Aigues

Avec ses vil­lages jaunes entre vignes et labours, le Lubéron est un pays calme. La mai­son d’un étage est bâtie au milieu d’un ter­rain de six mille mètres. La piscine est cou­verte d’une bâche que fait danser le vent. La pre­mière semaine, un soleil print­anier brille dès dix heures. Avant de quit­ter l’Es­pagne, j’ai fait quelques plans. Ven­dre­di dernier, j’es­saie l’un d’en­tre eux. Le vélo chargé d’eau et de quelques habits, je roule sur une route de cam­pagne. La sen­sa­tion est la même qu’en Aragon: pas un homme sur les ter­res, des mas aux volets tirés, des tracteurs à l’ar­rêt. Un peu plus loin, une série de chais aux abor­ds d’une grange de pierre. Le vitic­ul­teur tra­vaille. Je quitte la route, emprunte un chemin large et car­ross­able. Dans la forêt, il y a des ran­don­neurs. Le chemin grimpe en direc­tion de la chaîne du Lubéron, la pente durcit. J’ai tracé trop vite. Ces sin­u­osités blanch­es sur la carte élec­tron­ique, ce sont les accès qu’u­tilisent les machines-out­ils. Il sont rav­inés et cabossés, rem­plis de pierre, tra­ver­sés de troncs . Quand je n’ai plus assez de forces pour tourn­er le pédalier (vélo de voy­age mono­plateau), je pousse. Arrivé au som­met, je suis à six cent mètres, Manosque est à l’est, Per­tu­is au sud; Apt à vingt kilo­mètres, der­rière l’é­paule et je vois deux lacs. Le chemin finit devant un réser­voir, com­mence un sen­tier. Il me ramène vers le col où je retrou­ve la route.

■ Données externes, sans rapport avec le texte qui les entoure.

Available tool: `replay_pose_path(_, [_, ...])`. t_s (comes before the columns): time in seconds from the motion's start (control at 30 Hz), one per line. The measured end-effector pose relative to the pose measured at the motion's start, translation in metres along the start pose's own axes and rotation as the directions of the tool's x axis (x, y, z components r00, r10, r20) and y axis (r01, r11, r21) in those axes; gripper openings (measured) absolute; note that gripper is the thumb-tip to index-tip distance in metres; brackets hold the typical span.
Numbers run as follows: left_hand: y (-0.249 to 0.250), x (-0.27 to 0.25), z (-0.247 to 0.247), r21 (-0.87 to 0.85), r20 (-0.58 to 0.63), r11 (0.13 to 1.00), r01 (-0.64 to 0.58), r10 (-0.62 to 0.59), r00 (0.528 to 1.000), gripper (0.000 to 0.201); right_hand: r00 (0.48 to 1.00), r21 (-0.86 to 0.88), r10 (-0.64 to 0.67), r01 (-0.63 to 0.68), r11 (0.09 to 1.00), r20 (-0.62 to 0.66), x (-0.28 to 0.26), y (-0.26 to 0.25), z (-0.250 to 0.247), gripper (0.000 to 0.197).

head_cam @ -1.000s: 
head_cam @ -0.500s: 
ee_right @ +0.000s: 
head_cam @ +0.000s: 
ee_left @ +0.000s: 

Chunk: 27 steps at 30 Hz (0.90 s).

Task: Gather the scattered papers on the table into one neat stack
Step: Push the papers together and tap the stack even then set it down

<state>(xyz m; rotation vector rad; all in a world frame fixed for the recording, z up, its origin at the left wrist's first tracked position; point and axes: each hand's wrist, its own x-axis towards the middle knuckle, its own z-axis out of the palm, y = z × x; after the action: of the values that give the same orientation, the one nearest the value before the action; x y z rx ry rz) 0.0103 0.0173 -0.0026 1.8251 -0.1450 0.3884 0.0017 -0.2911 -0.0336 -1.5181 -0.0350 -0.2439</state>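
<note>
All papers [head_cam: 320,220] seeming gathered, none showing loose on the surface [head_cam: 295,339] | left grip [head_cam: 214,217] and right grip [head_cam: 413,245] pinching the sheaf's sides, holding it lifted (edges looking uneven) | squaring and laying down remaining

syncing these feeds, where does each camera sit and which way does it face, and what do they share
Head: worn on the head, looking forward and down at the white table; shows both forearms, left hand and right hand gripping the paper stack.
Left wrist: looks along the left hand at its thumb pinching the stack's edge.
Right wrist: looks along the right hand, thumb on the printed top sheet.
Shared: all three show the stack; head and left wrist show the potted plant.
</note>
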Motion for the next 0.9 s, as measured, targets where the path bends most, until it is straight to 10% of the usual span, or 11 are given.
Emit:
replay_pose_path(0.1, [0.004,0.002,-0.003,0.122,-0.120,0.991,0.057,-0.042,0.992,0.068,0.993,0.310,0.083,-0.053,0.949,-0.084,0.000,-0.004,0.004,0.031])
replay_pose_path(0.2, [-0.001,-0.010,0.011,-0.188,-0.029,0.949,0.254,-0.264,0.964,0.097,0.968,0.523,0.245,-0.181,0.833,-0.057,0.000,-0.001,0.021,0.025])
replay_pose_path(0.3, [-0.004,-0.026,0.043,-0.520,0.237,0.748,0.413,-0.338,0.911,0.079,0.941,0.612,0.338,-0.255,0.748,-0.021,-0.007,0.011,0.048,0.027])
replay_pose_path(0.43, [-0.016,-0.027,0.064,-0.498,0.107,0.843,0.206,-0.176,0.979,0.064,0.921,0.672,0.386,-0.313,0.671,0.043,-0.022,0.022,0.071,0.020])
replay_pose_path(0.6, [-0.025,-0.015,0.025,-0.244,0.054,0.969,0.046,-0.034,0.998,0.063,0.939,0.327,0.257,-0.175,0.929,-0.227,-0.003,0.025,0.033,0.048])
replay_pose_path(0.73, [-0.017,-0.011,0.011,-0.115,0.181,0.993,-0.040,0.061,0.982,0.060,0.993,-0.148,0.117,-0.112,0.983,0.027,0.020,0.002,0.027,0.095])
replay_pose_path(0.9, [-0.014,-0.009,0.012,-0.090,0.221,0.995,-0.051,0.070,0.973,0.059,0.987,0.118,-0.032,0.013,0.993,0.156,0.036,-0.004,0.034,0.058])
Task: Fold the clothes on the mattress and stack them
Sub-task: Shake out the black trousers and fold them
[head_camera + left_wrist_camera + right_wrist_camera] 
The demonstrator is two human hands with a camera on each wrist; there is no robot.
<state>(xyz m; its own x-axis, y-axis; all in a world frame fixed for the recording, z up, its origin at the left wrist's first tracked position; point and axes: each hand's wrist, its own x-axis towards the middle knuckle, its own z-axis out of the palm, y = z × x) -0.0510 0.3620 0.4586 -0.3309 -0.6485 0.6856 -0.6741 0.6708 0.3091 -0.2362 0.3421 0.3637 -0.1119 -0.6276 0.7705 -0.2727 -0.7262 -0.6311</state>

Céreste, Castelet, Saignon, je pédale pen­dant une heure, après quoi c’est de nou­veau un chemin, la forêt, les sen­tiers. Der­rière la clô­ture d’une ferme, un chien de pas­teur — il me regarde. Est-ce que je vais m’en­gager? Mon lecteur de carte indique 7 kilo­mètres jusqu’à la mai­son. Pas de doute sur ce que cela sig­ni­fie: grimper en pous­sant jusqu’au som­met, dévaler l’autre ver­sant en por­tant le vélo. Je fais demi-tour, remonte sur le col, passe une bastide en réno­va­tion, tra­verse l’ex­cel­lent hameau de Fontjoyeuse dont les rues filent sous les maisons, retrou­ve au bout de 60 kilo­mètres le vitic­ul­teur et la maison.